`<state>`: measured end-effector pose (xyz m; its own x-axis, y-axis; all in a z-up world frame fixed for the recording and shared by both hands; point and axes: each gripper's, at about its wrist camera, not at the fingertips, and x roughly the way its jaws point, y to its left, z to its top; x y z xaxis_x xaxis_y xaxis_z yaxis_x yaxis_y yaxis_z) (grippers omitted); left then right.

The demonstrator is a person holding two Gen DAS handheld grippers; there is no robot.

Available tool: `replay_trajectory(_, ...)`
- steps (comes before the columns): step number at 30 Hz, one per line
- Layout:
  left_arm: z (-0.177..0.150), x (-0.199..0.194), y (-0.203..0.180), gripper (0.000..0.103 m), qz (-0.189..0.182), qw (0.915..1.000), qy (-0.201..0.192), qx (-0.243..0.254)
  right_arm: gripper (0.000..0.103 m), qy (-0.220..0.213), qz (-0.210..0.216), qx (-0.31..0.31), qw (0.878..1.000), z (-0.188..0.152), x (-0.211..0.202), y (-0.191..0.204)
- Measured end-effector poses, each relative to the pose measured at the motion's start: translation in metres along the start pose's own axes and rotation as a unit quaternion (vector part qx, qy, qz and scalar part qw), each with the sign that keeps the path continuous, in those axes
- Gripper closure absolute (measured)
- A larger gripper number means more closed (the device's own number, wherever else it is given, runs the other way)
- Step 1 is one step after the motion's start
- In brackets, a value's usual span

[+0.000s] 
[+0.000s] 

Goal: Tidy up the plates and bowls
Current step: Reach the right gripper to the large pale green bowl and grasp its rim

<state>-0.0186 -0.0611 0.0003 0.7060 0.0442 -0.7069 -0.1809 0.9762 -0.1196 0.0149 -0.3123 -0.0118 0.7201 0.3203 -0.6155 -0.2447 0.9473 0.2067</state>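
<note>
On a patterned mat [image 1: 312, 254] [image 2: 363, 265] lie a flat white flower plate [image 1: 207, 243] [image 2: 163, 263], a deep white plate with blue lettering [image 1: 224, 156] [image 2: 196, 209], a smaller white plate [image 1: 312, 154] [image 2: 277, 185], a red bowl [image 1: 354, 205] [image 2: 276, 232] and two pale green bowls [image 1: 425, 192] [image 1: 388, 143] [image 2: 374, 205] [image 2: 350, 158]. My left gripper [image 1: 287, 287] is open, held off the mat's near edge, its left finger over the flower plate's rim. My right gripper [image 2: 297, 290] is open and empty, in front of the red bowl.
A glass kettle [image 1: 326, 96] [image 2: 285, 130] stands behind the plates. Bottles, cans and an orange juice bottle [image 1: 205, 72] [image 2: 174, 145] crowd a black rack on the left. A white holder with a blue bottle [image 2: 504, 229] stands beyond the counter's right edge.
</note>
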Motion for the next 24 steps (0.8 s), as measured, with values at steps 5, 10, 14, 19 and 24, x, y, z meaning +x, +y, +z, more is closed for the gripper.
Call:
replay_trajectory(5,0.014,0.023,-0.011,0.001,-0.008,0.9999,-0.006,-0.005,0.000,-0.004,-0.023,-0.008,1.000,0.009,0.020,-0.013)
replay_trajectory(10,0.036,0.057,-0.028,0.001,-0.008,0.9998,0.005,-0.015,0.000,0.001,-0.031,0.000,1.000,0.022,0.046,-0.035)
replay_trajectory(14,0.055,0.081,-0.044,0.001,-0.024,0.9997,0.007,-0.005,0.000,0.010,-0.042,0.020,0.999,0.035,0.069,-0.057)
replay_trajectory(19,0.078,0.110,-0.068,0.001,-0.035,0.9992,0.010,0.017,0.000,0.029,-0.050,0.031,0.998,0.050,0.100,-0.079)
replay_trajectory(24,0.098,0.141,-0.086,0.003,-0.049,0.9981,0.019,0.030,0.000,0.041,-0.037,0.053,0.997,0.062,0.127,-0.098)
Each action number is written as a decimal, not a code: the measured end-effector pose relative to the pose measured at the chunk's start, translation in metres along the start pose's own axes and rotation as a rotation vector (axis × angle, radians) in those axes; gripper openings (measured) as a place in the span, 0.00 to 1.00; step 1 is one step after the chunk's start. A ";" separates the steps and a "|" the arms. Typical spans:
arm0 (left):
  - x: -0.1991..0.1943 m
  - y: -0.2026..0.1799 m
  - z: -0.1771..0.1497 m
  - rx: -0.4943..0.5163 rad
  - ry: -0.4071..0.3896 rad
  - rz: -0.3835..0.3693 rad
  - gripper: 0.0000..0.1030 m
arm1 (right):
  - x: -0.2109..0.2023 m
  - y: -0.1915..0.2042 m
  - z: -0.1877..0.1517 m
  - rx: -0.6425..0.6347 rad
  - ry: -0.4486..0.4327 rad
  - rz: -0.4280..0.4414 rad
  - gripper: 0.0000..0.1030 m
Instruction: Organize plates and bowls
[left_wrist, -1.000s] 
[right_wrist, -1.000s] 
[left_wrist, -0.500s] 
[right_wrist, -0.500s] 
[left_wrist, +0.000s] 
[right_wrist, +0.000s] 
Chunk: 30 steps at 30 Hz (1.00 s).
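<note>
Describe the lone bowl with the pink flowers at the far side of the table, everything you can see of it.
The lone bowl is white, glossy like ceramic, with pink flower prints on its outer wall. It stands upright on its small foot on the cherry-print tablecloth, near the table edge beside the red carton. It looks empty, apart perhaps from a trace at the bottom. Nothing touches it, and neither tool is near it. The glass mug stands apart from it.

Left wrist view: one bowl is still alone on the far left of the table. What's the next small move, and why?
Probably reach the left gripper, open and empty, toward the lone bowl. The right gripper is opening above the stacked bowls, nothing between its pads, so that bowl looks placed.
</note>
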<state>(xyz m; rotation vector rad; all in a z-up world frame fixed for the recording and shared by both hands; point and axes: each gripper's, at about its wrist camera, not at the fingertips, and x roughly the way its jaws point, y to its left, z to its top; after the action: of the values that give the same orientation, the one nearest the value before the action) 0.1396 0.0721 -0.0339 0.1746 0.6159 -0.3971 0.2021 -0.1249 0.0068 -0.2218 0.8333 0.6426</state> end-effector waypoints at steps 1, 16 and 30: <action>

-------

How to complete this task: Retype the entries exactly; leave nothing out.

Written answer:
`<state>`: measured end-effector pose (xyz m; its own x-axis, y-axis; all in a z-up world frame fixed for the recording and shared by both hands; point and axes: each gripper's, at about its wrist camera, not at the fingertips, and x roughly the way its jaws point, y to its left, z to its top; x y z xaxis_x xaxis_y xaxis_z yaxis_x yaxis_y yaxis_z) (grippers omitted); left then right.

The demonstrator is a person holding two Gen DAS handheld grippers; there is no robot.

Available tool: `replay_trajectory(_, ...)`
- steps (comes before the columns): step number at 30 Hz, one per line
- Layout:
  left_arm: z (-0.177..0.150), x (-0.199..0.194), y (-0.203..0.180), gripper (0.000..0.103 m), qz (-0.189..0.182), qw (0.915..1.000), qy (-0.201..0.192), qx (-0.243..0.254)
  right_arm: gripper (0.000..0.103 m), qy (-0.220..0.213), qz (-0.210..0.216), qx (-0.31..0.31), qw (0.878..1.000), z (-0.188..0.152), x (-0.211..0.202), y (-0.191..0.204)
- Measured end-effector poses, each relative to the pose measured at the motion's start: translation in metres along the start pose's own axes and rotation as a unit quaternion (vector part qx, qy, qz and scalar part qw), each with the sign that keeps the path continuous, in those axes
- Gripper closure absolute (measured)
- A larger gripper number means more closed (the device's own number, wherever else it is given, runs the other way)
- Step 1 is one step after the motion's start
- In brackets, a value's usual span

[+0.000s] 
[+0.000s] 

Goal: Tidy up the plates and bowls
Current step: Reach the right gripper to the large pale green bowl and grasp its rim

<state>-0.0186 -0.0611 0.0003 0.7060 0.0442 -0.7069 -0.1809 0.9762 -0.1196 0.0149 -0.3123 -0.0118 0.7201 0.3203 -0.6155 -0.2447 0.9473 0.2067</state>
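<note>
On a patterned mat [image 1: 312, 254] [image 2: 363, 265] lie a flat white flower plate [image 1: 207, 243] [image 2: 163, 263], a deep white plate with blue lettering [image 1: 224, 156] [image 2: 196, 209], a smaller white plate [image 1: 312, 154] [image 2: 277, 185], a red bowl [image 1: 354, 205] [image 2: 276, 232] and two pale green bowls [image 1: 425, 192] [image 1: 388, 143] [image 2: 374, 205] [image 2: 350, 158]. My left gripper [image 1: 287, 287] is open, held off the mat's near edge, its left finger over the flower plate's rim. My right gripper [image 2: 297, 290] is open and empty, in front of the red bowl.
A glass kettle [image 1: 326, 96] [image 2: 285, 130] stands behind the plates. Bottles, cans and an orange juice bottle [image 1: 205, 72] [image 2: 174, 145] crowd a black rack on the left. A white holder with a blue bottle [image 2: 504, 229] stands beyond the counter's right edge.
</note>
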Motion for the next 24 steps (0.8 s), as measured, with values at steps 5, 10, 14, 19 and 24, x, y, z meaning +x, +y, +z, more is closed for the gripper.
Call:
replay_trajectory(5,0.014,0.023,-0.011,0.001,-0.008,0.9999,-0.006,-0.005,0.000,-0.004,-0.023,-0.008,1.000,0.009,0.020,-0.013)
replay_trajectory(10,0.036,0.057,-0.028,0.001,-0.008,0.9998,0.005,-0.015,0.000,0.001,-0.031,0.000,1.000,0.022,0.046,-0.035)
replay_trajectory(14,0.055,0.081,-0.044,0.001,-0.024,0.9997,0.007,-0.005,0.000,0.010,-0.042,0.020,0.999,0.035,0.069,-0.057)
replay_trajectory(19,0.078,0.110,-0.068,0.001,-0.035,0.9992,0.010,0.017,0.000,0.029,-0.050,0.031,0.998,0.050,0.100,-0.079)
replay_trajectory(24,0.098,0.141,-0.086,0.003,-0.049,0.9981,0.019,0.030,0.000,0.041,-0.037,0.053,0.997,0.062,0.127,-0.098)
Each action number is written as a decimal, not a code: the measured end-effector pose relative to the pose measured at the chunk's start, translation in metres along the start pose's own axes and rotation as a rotation vector (axis × angle, radians) in those axes; gripper openings (measured) as a place in the span, 0.00 to 1.00; step 1 is one step after the chunk's start. A ";" separates the steps and a "|" the arms. Typical spans:
arm0 (left):
  - x: -0.1991..0.1943 m
  - y: -0.2026..0.1799 m
  - z: -0.1771..0.1497 m
  - rx: -0.4943..0.5163 rad
  - ry: -0.4071..0.3896 rad
  - rz: -0.3835..0.3693 rad
  - gripper: 0.0000..0.1030 m
arm1 (right):
  - x: -0.2109..0.2023 m
  - y: -0.1915..0.2042 m
  - z: -0.1877..0.1517 m
  - rx: -0.6425..0.6347 rad
  - ry: -0.4486..0.4327 rad
  - rz: -0.4280..0.4414 rad
  - gripper: 0.0000..0.1030 m
Instruction: Organize plates and bowls
[left_wrist, -1.000s] 
[right_wrist, -1.000s] 
[left_wrist, -0.500s] 
[right_wrist, -0.500s] 
[left_wrist, +0.000s] 
[right_wrist, +0.000s] 
Chunk: 30 steps at 30 Hz (1.00 s).
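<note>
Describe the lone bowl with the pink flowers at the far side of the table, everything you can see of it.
The lone bowl is white, glossy like ceramic, with pink flower prints on its outer wall. It stands upright on its small foot on the cherry-print tablecloth, near the table edge beside the red carton. It looks empty, apart perhaps from a trace at the bottom. Nothing touches it, and neither tool is near it. The glass mug stands apart from it.

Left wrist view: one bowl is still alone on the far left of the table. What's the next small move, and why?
Probably reach the left gripper, open and empty, toward the lone bowl. The right gripper is opening above the stacked bowls, nothing between its pads, so that bowl looks placed.
</note>
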<state>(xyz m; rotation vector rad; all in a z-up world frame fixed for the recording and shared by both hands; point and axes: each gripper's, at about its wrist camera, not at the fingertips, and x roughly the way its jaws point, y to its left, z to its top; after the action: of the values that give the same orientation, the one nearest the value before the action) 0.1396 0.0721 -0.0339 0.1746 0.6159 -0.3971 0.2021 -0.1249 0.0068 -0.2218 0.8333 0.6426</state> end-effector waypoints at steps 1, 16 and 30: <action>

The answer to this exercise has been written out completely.